◆ Task item:
Only these lines of the data below are wanted: the one with "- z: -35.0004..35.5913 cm", the one with "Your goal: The", and any lines between them, each repeated exactly.
((
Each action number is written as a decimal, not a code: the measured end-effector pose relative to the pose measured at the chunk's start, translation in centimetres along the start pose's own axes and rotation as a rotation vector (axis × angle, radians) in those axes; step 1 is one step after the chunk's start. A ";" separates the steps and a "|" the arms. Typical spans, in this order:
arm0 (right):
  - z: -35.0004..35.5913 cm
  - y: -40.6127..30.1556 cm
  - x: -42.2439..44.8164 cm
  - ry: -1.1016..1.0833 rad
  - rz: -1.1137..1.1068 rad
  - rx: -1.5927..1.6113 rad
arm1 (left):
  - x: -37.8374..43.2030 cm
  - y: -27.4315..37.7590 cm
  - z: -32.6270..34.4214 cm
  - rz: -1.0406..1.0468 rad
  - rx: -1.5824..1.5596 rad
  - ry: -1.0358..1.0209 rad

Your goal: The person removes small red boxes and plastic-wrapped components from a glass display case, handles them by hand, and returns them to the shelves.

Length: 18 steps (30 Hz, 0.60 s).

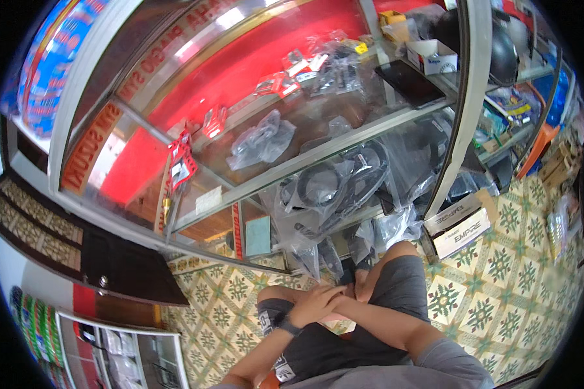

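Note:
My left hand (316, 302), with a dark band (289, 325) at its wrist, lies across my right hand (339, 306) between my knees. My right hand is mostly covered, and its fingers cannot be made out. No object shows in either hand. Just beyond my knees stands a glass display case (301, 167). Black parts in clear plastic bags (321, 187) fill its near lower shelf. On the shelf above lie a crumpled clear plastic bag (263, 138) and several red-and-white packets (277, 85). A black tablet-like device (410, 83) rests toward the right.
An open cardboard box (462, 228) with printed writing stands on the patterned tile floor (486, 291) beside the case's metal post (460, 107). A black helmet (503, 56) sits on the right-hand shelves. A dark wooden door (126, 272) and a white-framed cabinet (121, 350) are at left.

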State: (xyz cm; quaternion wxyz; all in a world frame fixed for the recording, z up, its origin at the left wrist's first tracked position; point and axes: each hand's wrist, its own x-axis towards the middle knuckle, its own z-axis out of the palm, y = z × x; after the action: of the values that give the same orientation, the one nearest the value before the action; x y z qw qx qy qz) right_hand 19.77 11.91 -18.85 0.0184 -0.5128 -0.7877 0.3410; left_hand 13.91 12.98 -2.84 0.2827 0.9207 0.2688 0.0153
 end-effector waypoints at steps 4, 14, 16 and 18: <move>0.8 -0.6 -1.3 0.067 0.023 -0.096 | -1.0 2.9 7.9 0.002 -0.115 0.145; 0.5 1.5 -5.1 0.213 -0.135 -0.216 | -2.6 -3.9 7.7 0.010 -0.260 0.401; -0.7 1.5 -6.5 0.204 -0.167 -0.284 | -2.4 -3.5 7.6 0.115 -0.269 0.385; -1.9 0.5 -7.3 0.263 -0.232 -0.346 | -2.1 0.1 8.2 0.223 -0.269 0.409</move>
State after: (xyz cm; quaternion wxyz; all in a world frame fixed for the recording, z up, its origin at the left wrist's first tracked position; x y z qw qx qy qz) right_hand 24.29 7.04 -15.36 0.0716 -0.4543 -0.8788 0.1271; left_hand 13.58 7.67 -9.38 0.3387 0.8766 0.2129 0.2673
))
◆ Expected answer:
  - z: -35.0004..35.5913 cm
  - y: -40.6127..30.1556 cm
  - x: -42.2439..44.8164 cm
  - ry: -1.1016..1.0833 rad
  - rz: -1.1137..1.1068 rad
  - rx: -1.5927..1.6113 rad
arm1 (left):
  - x: -37.8374..43.2030 cm
  - y: -27.4315..37.7590 cm
  - z: -32.6270..34.4214 cm
  - rz: -1.0406..1.0468 rad
  - rx: -1.5824..1.5596 rad
  - ry: -1.0358..1.0209 rad

Your goal: The person removes small red boxes and plastic-wrapped components from a glass display case, handles them by hand, and returns them to the shelves.

No further answer will be given.